> [Task item] Each line below that contains "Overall" should be counted; give the total alone.

> [Data records]
**********

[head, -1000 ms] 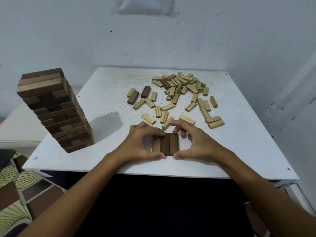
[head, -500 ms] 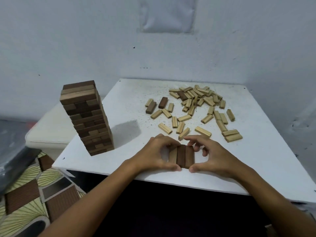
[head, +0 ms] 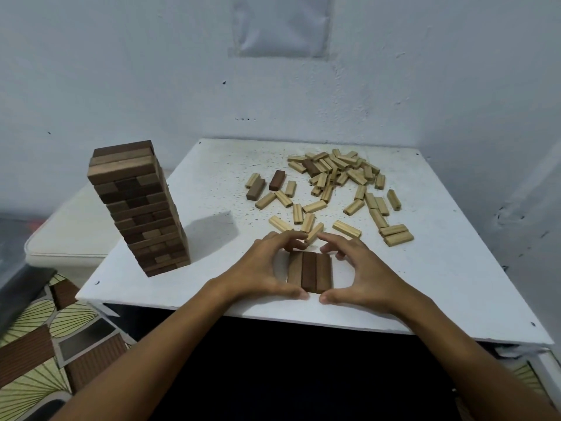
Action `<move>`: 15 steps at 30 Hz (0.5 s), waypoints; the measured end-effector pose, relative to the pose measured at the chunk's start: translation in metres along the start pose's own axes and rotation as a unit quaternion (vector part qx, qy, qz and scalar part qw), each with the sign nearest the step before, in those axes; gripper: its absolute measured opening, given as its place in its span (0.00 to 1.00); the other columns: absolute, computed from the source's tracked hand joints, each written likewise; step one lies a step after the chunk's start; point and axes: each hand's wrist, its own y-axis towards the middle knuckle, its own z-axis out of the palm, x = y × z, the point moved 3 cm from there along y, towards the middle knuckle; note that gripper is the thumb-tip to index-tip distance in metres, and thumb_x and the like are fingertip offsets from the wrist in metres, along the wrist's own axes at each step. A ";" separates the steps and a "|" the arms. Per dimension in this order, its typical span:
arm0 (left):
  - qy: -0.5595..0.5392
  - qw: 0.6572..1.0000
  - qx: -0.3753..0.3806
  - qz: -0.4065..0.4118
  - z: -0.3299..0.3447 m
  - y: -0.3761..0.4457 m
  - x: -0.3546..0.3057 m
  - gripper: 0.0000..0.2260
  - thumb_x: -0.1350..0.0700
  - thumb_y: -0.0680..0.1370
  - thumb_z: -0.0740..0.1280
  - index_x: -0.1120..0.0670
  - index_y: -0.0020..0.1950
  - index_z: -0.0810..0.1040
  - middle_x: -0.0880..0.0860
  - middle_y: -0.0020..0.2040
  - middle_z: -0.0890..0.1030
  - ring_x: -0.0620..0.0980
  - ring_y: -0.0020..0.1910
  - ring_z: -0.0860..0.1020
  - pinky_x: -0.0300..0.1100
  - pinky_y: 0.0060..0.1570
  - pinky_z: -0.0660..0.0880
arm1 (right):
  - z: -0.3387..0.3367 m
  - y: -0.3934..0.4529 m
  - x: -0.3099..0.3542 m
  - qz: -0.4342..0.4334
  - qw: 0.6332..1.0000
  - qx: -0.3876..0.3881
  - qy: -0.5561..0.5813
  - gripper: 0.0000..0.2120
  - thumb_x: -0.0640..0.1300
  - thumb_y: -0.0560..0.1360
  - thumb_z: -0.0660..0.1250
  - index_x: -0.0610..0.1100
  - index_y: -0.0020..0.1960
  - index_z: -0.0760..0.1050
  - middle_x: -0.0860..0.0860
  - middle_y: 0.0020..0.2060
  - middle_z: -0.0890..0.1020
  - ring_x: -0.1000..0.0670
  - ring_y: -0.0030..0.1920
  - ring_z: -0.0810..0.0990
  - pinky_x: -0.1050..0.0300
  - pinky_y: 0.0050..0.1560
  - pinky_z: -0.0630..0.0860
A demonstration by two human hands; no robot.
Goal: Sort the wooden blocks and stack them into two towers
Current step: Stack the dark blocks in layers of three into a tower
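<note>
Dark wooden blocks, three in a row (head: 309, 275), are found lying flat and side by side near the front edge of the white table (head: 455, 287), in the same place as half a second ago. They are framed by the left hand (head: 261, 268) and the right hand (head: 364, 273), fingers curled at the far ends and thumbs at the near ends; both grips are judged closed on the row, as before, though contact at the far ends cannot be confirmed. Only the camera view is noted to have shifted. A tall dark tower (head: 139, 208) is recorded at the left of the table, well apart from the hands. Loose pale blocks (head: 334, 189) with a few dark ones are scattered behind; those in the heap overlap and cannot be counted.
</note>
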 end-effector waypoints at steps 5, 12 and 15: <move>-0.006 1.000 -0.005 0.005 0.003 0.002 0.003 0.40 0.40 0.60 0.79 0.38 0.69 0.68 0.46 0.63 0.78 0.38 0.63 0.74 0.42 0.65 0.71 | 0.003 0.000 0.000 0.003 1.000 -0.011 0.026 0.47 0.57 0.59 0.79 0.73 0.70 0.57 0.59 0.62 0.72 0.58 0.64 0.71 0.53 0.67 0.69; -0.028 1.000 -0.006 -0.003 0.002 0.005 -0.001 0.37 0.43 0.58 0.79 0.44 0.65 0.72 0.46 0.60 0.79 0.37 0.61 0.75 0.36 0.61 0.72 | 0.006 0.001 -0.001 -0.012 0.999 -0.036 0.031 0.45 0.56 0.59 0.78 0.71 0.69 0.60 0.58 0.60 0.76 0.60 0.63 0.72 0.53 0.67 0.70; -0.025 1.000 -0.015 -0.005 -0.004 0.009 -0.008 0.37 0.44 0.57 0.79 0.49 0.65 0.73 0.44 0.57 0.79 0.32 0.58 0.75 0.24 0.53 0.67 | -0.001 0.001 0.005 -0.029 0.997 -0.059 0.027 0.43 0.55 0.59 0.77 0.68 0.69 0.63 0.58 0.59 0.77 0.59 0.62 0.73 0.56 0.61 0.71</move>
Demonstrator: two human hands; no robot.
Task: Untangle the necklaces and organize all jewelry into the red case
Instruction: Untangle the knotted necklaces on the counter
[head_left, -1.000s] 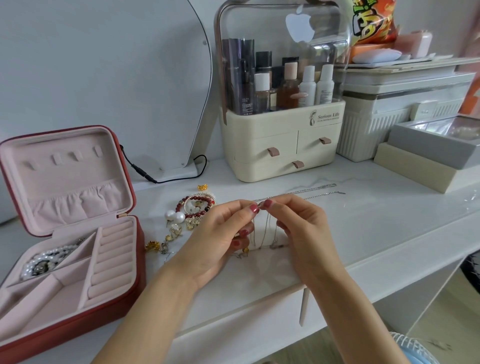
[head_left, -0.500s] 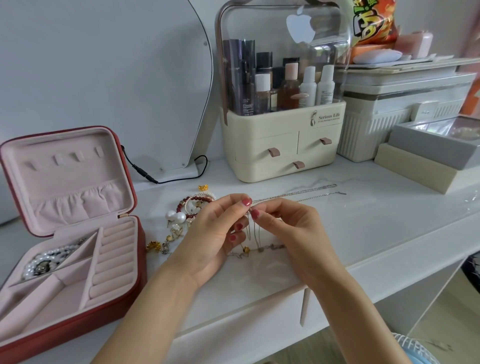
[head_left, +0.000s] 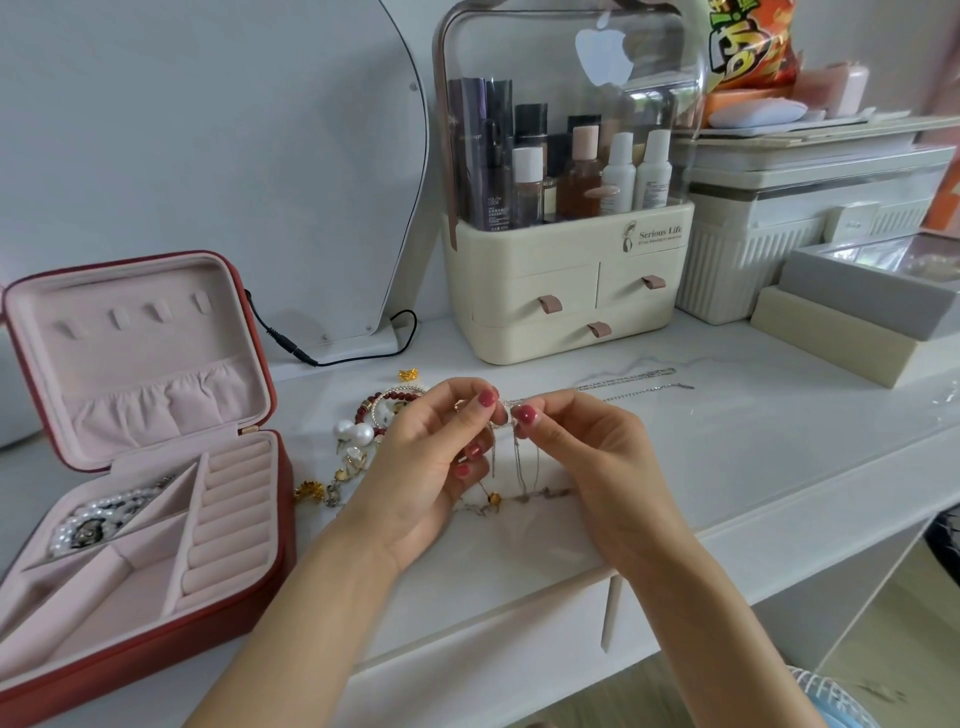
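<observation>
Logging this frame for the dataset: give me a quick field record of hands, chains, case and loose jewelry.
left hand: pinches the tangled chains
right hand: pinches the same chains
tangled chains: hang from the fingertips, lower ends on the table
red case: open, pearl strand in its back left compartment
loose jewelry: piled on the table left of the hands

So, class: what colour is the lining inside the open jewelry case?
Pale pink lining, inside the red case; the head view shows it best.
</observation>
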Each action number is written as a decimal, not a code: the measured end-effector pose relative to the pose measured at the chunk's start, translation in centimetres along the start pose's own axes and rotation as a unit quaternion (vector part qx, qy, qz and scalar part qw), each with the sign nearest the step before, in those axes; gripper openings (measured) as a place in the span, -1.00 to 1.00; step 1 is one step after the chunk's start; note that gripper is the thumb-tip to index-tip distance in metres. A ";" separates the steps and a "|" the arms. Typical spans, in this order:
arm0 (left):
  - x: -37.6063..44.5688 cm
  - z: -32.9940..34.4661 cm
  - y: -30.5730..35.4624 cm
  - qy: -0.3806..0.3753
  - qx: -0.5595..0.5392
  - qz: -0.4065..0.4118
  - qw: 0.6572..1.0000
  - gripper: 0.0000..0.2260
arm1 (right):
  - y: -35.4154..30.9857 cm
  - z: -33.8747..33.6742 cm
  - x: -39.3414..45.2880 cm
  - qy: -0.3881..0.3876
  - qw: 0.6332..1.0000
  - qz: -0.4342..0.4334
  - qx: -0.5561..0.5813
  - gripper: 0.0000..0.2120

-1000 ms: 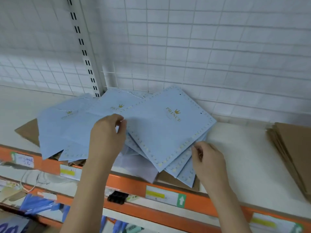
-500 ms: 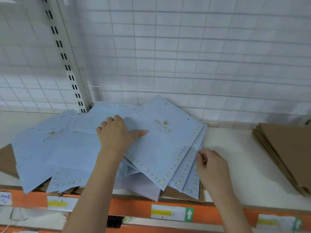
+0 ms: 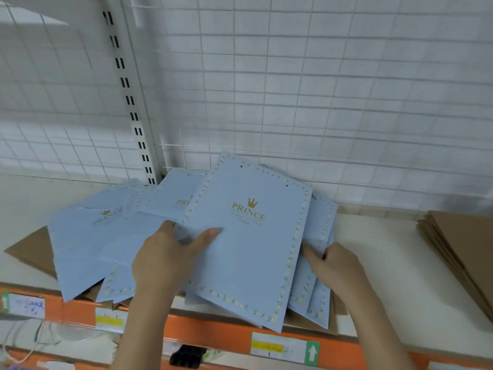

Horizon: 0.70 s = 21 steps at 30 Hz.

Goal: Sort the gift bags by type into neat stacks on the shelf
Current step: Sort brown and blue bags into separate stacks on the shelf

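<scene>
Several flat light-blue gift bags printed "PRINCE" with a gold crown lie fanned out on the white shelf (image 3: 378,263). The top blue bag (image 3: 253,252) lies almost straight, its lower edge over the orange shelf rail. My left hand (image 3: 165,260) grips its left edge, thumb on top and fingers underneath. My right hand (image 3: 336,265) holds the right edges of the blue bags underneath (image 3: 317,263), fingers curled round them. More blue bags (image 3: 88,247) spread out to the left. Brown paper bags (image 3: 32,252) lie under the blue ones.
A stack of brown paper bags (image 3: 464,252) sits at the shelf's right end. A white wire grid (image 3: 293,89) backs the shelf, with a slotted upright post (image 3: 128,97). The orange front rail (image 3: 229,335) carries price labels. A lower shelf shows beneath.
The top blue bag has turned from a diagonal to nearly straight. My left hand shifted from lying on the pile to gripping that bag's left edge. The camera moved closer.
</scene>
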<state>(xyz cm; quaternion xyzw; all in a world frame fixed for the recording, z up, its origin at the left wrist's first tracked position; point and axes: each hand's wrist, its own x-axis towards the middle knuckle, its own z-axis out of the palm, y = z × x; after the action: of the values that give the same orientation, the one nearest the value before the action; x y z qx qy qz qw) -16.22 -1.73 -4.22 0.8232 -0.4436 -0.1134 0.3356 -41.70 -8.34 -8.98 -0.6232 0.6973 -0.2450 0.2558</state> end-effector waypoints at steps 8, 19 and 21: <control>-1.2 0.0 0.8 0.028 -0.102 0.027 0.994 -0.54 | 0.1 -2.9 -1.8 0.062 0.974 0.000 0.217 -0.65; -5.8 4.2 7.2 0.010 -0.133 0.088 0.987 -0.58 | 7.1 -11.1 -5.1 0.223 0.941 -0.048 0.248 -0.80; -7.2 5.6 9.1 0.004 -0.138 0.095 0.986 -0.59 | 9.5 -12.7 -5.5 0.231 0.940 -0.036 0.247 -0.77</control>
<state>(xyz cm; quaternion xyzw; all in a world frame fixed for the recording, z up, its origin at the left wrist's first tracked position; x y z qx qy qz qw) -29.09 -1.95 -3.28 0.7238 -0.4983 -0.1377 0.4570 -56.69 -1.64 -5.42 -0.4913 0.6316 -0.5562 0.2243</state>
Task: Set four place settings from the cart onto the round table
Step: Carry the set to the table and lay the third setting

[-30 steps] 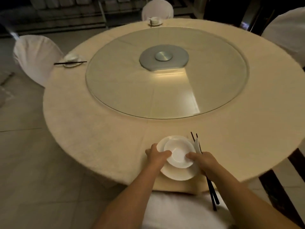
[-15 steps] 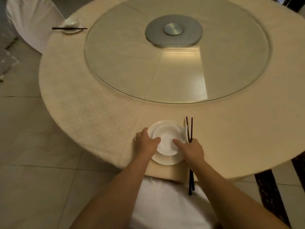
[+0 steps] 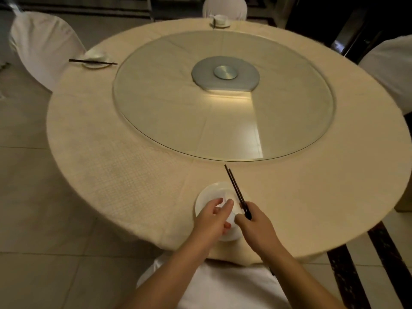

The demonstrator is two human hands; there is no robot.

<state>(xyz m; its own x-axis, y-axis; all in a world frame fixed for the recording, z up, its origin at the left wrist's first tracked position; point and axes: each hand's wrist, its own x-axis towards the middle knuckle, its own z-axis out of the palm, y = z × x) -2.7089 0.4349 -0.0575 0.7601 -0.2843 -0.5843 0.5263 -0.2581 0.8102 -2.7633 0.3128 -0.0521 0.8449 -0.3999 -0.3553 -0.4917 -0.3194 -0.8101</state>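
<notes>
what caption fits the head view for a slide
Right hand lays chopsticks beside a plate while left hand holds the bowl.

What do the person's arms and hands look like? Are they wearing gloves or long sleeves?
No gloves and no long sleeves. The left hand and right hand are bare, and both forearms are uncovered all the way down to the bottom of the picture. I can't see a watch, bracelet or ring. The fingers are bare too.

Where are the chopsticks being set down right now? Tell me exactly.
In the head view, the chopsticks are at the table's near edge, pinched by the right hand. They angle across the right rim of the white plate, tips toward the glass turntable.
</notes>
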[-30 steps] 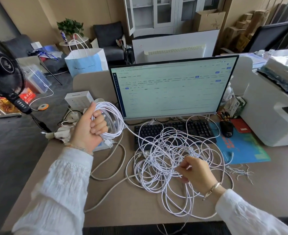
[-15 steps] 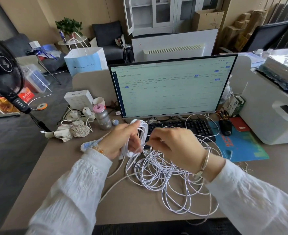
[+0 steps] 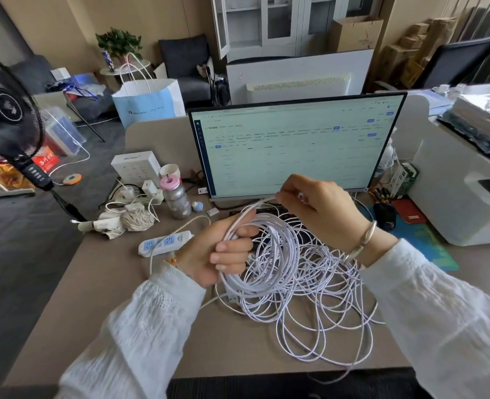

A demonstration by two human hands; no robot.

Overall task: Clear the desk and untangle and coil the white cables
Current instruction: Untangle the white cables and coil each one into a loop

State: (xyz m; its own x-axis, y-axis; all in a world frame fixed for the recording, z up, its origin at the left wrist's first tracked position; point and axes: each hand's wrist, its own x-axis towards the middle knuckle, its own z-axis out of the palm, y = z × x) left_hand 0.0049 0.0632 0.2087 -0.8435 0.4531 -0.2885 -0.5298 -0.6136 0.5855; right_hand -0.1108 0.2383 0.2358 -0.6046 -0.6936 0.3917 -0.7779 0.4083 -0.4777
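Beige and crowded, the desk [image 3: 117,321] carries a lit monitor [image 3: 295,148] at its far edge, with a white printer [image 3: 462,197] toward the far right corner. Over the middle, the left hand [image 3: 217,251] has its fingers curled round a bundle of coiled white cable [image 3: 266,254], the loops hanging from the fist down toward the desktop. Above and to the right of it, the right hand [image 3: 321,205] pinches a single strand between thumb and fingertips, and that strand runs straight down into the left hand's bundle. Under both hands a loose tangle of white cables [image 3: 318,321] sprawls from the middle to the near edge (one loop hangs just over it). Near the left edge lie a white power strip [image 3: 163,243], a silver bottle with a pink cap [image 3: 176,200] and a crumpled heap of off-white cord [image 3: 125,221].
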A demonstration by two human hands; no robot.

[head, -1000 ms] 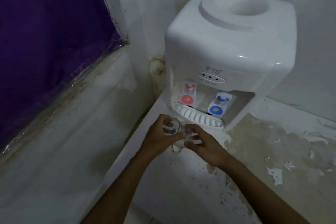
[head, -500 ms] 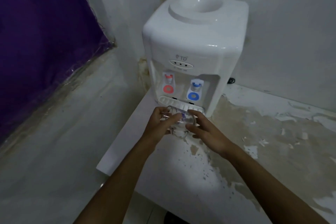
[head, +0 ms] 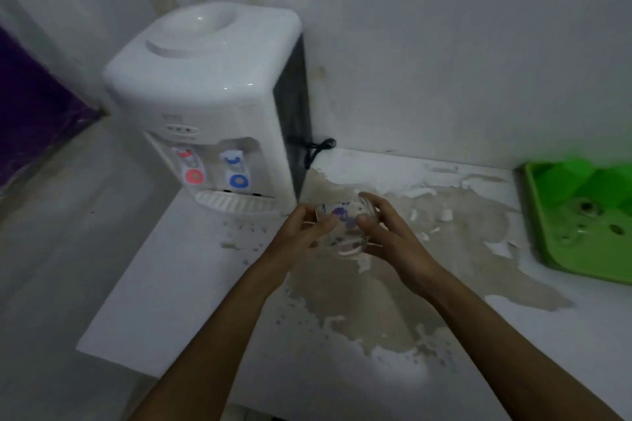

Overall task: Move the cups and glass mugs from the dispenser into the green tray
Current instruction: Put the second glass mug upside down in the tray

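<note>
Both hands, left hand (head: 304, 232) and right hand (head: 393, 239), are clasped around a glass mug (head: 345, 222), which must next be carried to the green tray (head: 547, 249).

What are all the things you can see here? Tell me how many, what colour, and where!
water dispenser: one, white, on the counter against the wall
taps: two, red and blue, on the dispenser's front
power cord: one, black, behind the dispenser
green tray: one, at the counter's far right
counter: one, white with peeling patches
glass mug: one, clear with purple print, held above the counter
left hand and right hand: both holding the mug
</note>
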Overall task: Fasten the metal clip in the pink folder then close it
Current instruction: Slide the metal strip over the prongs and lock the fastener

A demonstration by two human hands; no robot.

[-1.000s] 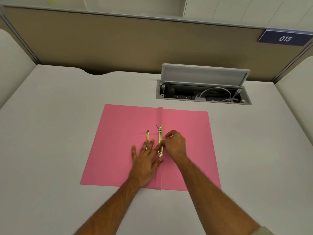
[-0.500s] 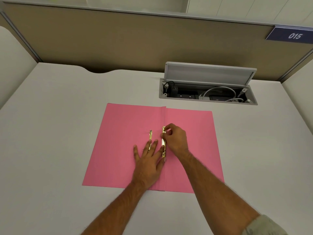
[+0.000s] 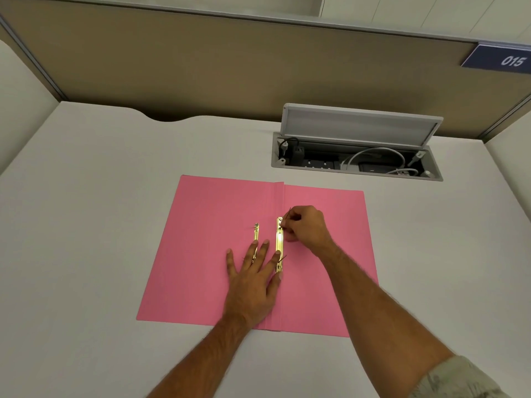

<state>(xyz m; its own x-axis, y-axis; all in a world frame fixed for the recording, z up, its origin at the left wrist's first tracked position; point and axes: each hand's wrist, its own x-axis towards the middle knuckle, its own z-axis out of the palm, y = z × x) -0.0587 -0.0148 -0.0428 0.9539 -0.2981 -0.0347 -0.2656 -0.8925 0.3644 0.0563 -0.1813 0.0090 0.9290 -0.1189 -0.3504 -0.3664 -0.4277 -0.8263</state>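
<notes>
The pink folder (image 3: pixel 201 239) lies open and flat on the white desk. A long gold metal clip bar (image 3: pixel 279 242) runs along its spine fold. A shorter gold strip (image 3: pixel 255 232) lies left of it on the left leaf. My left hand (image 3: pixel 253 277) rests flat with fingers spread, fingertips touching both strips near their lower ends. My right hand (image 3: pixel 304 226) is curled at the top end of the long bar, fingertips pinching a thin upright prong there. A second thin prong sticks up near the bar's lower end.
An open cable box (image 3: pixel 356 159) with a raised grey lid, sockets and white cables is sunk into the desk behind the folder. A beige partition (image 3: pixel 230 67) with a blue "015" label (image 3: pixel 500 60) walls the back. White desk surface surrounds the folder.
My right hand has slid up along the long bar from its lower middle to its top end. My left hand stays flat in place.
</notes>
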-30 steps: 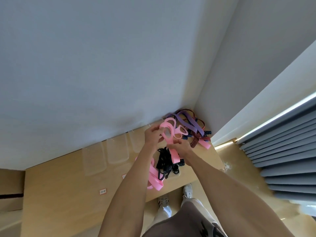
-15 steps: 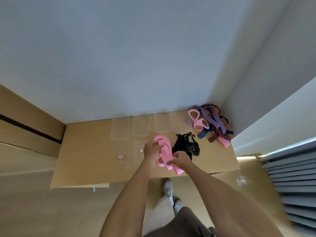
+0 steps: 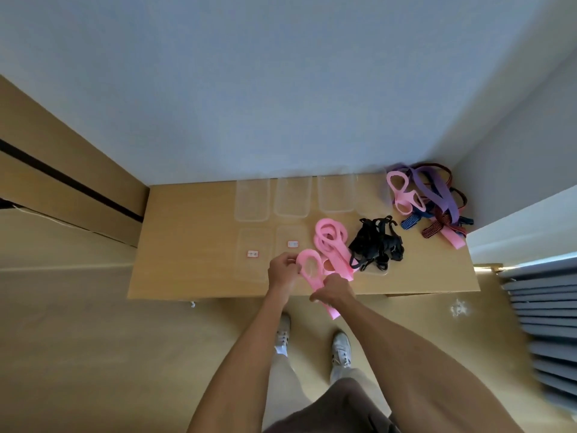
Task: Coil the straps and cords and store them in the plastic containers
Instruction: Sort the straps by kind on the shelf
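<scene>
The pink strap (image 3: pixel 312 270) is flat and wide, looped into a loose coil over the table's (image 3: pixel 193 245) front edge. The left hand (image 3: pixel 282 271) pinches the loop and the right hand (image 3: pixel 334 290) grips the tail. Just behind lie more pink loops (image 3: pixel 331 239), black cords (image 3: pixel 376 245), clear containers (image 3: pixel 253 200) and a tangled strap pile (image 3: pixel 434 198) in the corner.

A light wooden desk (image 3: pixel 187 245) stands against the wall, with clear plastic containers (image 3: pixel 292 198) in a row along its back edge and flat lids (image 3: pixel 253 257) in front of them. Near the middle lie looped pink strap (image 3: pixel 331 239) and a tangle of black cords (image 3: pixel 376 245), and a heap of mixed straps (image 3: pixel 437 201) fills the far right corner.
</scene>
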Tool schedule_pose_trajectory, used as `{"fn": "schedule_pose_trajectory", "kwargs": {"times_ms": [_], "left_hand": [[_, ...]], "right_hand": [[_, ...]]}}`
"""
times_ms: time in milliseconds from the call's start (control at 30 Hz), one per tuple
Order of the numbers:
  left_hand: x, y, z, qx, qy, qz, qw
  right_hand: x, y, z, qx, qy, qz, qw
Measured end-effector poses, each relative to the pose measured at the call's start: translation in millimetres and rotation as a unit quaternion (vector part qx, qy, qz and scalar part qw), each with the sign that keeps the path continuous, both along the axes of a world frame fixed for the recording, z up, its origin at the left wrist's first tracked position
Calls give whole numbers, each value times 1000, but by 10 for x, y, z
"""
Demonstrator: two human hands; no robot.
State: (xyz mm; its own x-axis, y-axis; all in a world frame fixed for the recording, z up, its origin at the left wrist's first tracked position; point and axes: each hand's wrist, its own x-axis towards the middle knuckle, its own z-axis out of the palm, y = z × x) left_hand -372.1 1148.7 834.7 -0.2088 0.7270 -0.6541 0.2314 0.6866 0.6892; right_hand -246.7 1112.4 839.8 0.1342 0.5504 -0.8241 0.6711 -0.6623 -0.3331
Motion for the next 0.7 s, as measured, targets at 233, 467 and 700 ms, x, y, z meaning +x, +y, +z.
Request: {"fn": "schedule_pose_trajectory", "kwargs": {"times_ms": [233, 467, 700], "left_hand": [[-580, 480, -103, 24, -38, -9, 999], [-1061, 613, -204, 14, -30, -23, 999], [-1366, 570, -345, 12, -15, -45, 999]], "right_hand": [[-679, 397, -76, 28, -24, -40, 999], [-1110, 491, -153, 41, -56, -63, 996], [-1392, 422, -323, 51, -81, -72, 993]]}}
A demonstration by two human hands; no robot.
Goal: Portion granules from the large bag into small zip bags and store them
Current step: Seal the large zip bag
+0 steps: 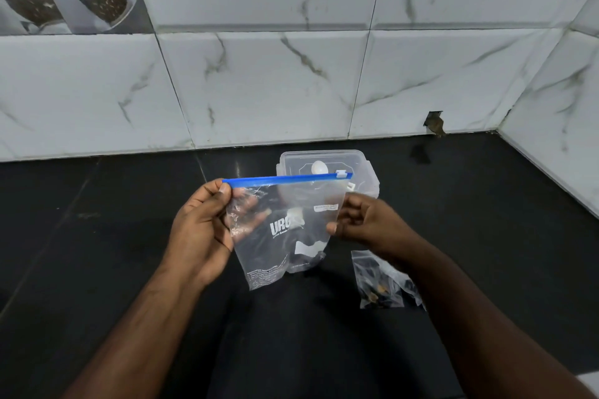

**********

> [Solved exercise] 3